Thanks to the Socialist programs created under Lyndon Johnson’s “Great Society”, we now have a mandatory spending burden of over two point two trillion dollars before we even get to discretionary spending for things like national defense and just turning the lights on in the capitol building. In fact, the largest portion under mandatory spending is for Social Security which now costs more than defense spending. Now before the seniors start yelling I know that you’ve paid into Social Security all of your life and that money is yours; well at least it used to be. I’ve said it before and I’ll say it again. The first time this nation needed “healthcare reform” marked the 1965 birth of Medicare and Medicaid under Lyndon Johnson. By 1968, both of those programs had swollen exponentially and vastly surpassed CBO estimates. As the threat of insolvency loomed on the horizon, the Federal Government emptied the cash out of the Social Security trust fund to save the “Great Society” and stuffed Social Security with IOU’s. Social Security was then made a part of the Federal budget with the thought that they will fix the problem later.

Well later never came and this new “fix” of healthcare reform can only guarantee that Medicare and Medicaid will survive until 2019 even though we are preparing to gut our entire healthcare system and the economic vitality of American business to pay for it. Only one thing is certain. Just as Governor Paterson warns New York, if we cannot restore balance to the government, this nation will cease to exist as we know it. President Bush tried to privatize Social Security during his administration and was castrated for it. Why?

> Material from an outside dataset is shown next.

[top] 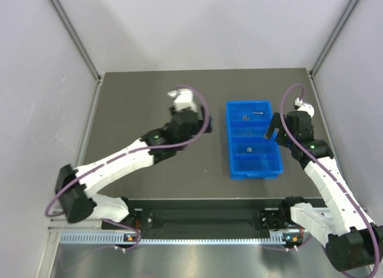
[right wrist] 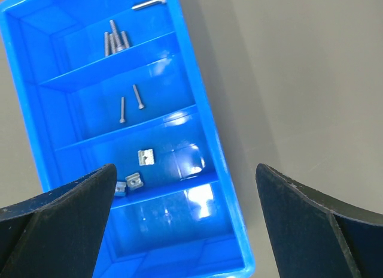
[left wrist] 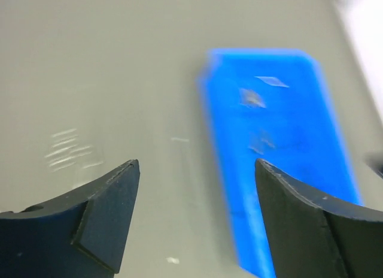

If the Federal government had left Social Security alone back in 1968 it would have plenty of money to meet its obligations. It was a government run retirement plan and under a fiduciary, would have generated the same gains that private retirement plans enjoy; growing through a diverse portfolio of investments. To re-privatize Social Security would mean that the U.S. government would have to repay the IOU’s with interest and that would break the hearts of Progressive Democrats. If people were allowed to pay directly into their Social Security accounts again instead of into the general treasury, where would Progressives get the money they need to fund all of those really important projects like the Napa Valley wine train in Nancy Pelosi’s district, Marijuana and Malt liquor journals or my favorite, politically correct puppet shows in Minnesota? No I am not kidding, these were all pet projects hidden in the stimulus bill.

Congress is spending like they are on a drunken binge and now that we have a professor of “Saul Alinsky Theory” for a President; his twisted view of “social justice” has all but eliminated the need to even discuss fiscal responsibility. There are only two differences between New York and Washington right now. The first is that New York cannot print its own money and the second is that there is no one in Washington trying to stop this runaway train before it runs out of track. The Republican Congressmen can say what they want about the Obama administration but where were they when Bush was on his spending spree? Republicans lost control of Congress for the same reasons that Democrats are in trouble now. America has had enough and we will have no more. If the anti-incumbent fervor can maintain direction and focus, we may be looking at the first major overhaul of Congress and the direction of the nation since the United States Constitution replaced the Articles of Confederation.

What can we do with more than five-hundred unemployed members of Congress? While I would love to see every one of them living in cardboard boxes under a highway overpass; I suppose the humane thing to do is to put them in rehab and enroll them in a twelve step program for shopaholics before they go home and do to their families what they did to America.